COLLECTED MATERIAL

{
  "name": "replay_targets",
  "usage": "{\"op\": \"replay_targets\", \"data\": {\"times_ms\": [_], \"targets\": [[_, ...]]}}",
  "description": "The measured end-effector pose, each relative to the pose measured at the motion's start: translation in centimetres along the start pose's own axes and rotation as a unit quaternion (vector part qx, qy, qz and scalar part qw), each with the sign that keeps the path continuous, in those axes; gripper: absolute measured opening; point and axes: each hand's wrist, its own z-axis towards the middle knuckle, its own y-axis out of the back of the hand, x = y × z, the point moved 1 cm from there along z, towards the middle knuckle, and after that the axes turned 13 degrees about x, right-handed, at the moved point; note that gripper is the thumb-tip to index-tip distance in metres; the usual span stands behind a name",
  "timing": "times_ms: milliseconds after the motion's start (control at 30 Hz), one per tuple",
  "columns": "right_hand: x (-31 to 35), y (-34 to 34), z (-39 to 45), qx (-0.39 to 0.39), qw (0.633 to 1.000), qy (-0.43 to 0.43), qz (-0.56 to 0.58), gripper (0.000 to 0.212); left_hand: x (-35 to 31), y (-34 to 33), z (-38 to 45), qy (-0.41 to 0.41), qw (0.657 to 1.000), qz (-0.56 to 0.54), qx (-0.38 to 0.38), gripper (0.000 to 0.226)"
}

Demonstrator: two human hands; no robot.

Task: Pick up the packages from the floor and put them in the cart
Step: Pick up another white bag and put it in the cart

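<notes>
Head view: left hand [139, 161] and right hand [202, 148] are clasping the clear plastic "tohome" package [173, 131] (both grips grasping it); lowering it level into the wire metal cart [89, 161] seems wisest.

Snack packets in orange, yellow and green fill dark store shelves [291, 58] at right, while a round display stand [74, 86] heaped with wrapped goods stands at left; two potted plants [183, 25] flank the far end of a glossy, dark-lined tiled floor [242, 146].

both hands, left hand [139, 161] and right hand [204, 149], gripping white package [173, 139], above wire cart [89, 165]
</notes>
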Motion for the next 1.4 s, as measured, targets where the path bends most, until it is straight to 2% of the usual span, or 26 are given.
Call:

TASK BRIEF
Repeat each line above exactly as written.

SOLUTION
{
  "name": "replay_targets",
  "usage": "{\"op\": \"replay_targets\", \"data\": {\"times_ms\": [_], \"targets\": [[_, ...]]}}",
  "description": "The measured end-effector pose, each relative to the pose measured at the motion's start: translation in centimetres along the start pose's own axes and rotation as a unit quaternion (vector part qx, qy, qz and scalar part qw), each with the sign that keeps the path continuous, in those axes; gripper: absolute measured opening; point and axes: each hand's wrist, its own z-axis towards the middle knuckle, its own y-axis out of the back of the hand, x = y × z, the point moved 1 cm from there along z, towards the middle knuckle, and after that the axes turned 13 degrees about x, right-handed, at the moved point; note that gripper is the thumb-tip to index-tip distance in metres; the usual span stands behind a name",
  "timing": "times_ms: milliseconds after the motion's start (control at 30 Hz), one per tuple",
  "columns": "right_hand: x (-31 to 35), y (-34 to 34), z (-39 to 45), qx (-0.39 to 0.39), qw (0.633 to 1.000), qy (-0.43 to 0.43), qz (-0.56 to 0.58), gripper (0.000 to 0.212); left_hand: x (-35 to 31), y (-34 to 33), z (-38 to 45), qy (-0.41 to 0.41), qw (0.657 to 1.000), qz (-0.56 to 0.54), qx (-0.38 to 0.38), gripper (0.000 to 0.226)"
}

Demonstrator: two human hands; no robot.

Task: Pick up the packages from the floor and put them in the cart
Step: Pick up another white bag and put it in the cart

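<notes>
Head view: left hand [139, 161] and right hand [202, 148] are clasping the clear plastic "tohome" package [173, 131] (both grips grasping it); lowering it level into the wire metal cart [89, 161] seems wisest.

Snack packets in orange, yellow and green fill dark store shelves [291, 58] at right, while a round display stand [74, 86] heaped with wrapped goods stands at left; two potted plants [183, 25] flank the far end of a glossy, dark-lined tiled floor [242, 146].

both hands, left hand [139, 161] and right hand [204, 149], gripping white package [173, 139], above wire cart [89, 165]
</notes>
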Motion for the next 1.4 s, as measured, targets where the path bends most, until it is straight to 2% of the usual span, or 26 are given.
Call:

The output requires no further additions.